15. A Vision From The Deck

135 24 3
                                    

Laut Bali, 25 tahun dari sekarang

"You feel better, Jo?"

Panorama mengagumkan lewat burit pukul enam sore itu menjadi latar belakang saat Jo menoleh ke sebelah kanan, tepatnya ke arah pria yang sudah mengenalnya seumur hidup.

Wajahnya entah kenapa masih cukup tampan dengan kumis dan janggut tipis yang ada di sekitaran dagu, kacamata yang bertengger di pangkal hidungnya pun membuat sang ayah jadi lebih mempesona.

Galen menoleh ke arah putrinya yang berdiri di tepi geladak kapal kemudian tersenyum manis.

Jo menggeser tubuhnya lalu meraih pinggang ayahnya. Galen menyerong, membiarkan sang anak menyandarkan kepalanya ke dadanya sementara wajah Galen menunduk mencium pucuk kepala Jo berulang kali.

Tidak ada yang bersuara dalam sejenak. Jo menghirup dalam-dalam wangi musk yang melekat di pakaian Galen, menikmati setiap kecupan yang diberikan sang ayah di kepalanya, meresapi sisiran jari tangan Galen yang lembut menelusuri selasar rambut panjangnya.

"Aku nggak tau harus kayak gimana lagi kalo aku mutusin buat terus bungkam ke mama dan papa soal ini." Jo buka suara setelah keterdiamannya. Raut mata kosongnya menjelajah ombak laut yang membawa kapal pergi menjauhi pesisir pantai.

"Bisa aja Jo mutusin buat akhirin semuanya pake cara nggak masuk akal," imbuh Jo.

"Jangan lakuin apapun itu yang nggak masuk akal, Jo. You still have papa and mama, mama will be hurt even more if you do something unreasonable."

"How about you?"

"Me?" Masih dengan tangan yang mengelus kepala Jo, Galen kian terlihat serius menanggapi pertanyaannya. "Mungkin papa ikut gugur di dalem badan papa yang masih tetep hidup."

Jo berhenti bersandar di tubuh ayahnya dan melayangkan cubitan kecil di perut si adam. Wajahnya berubah garang, "papa!"

Galen mengusap perutnya yang tercubit. "Aduh... Kok papa dicubit, sih?"

"Aku nggak mau denger hal-hal kayak begitu lagi dari mulut papa."

"Papa juga nggak mau denger kata-kata nggak masuk akal dari mulut kamu, Jo."

Jo tidak mengindahkan ucapan Galen dan beranjak pergi dari tempatnya.
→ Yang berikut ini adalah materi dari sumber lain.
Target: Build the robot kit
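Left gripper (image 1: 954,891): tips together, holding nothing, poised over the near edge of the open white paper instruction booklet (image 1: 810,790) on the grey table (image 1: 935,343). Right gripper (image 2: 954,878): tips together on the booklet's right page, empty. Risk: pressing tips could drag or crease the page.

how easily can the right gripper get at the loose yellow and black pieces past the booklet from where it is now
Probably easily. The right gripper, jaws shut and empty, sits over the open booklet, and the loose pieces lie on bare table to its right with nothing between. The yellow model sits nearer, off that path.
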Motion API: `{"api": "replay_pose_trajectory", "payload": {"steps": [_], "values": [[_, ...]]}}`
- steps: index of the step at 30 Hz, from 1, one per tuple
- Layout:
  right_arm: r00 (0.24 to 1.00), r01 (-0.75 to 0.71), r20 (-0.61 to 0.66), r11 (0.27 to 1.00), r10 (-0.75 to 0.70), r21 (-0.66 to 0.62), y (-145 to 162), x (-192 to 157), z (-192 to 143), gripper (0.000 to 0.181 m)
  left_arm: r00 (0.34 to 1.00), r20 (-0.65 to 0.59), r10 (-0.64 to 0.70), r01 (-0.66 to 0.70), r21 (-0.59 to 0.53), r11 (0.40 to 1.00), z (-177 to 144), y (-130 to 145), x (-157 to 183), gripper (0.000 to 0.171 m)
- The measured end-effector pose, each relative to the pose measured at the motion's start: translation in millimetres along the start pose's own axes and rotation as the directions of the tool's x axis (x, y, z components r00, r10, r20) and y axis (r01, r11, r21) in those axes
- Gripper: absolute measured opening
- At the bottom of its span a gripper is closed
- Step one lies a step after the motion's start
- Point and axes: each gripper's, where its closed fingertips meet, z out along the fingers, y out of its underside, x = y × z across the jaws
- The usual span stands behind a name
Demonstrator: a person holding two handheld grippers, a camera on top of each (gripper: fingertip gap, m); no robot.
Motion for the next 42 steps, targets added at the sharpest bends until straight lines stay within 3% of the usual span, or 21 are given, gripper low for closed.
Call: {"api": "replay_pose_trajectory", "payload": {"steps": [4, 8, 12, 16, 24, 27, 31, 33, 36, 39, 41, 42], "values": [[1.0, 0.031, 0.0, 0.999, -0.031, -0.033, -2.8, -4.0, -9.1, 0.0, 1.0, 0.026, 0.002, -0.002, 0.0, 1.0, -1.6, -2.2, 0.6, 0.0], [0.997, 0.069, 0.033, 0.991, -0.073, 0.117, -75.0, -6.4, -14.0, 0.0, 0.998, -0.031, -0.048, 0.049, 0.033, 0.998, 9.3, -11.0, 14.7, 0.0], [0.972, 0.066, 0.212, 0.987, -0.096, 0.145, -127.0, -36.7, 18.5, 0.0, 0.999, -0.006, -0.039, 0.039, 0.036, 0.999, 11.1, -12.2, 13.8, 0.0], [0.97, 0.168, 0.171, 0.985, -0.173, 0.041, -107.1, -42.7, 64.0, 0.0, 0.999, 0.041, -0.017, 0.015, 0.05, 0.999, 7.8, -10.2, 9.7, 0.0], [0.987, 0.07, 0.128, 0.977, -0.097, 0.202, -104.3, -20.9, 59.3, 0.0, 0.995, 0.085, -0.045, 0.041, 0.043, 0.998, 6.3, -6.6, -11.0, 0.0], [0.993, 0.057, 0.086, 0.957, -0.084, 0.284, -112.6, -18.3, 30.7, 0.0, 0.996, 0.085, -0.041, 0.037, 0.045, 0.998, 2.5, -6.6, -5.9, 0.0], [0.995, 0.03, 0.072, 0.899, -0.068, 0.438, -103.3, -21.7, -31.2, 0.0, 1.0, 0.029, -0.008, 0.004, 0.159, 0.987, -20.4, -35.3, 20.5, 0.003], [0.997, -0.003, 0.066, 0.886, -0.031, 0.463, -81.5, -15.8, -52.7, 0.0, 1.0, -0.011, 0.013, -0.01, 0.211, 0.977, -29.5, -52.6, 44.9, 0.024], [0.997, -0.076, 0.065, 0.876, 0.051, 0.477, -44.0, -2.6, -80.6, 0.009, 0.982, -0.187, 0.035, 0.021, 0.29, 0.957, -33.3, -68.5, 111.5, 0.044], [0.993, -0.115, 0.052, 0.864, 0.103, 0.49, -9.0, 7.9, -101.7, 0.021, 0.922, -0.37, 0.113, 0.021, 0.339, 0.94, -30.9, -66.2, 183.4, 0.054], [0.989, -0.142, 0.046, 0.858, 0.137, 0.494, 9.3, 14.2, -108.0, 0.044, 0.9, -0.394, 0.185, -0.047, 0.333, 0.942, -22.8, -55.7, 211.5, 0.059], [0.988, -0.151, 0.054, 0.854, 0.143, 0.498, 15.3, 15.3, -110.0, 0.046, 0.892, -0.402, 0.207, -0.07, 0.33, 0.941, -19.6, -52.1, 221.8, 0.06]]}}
Gadis itu menyusuri area kecil kapal yang hanya ditumpangi oleh nahkoda dan keluarga kecilnya. Hanya butuh mengambil beberapa langkah saja, indranya menangkap sang ibu baru saja selesai menelepon seseorang.

"Mama!"

Wanita itu mendongak sebelum akhirnya tersenyum cerah. "Jo, sini deh!"

Jo datang menghampirinya diikuti oleh Galen di belakang. Gadis remaja itu duduk di sebelah ibunya seraya mengamati layar ponsel yang ditunjukkan oleh ibunya.

"Tadi mama telepon apo, katanya aunty udah cari informasi sekolah yang bagus dan cocok buat kamu. Mostly sekolah nasional plus, sisanya semi inter. Kamu mau yang mana?"

"Sekolah di Jawa?"

"Iya."

Jo menggulir layar ponsel ibunya dan melihat banyak sekolah rekomendasi dari adik perempuan Galen. Mulai dari Sekolah Interkurtural Binar Raya hingga Sampoerna Academy yang bikin Galen di belakang sana meneguk ludah.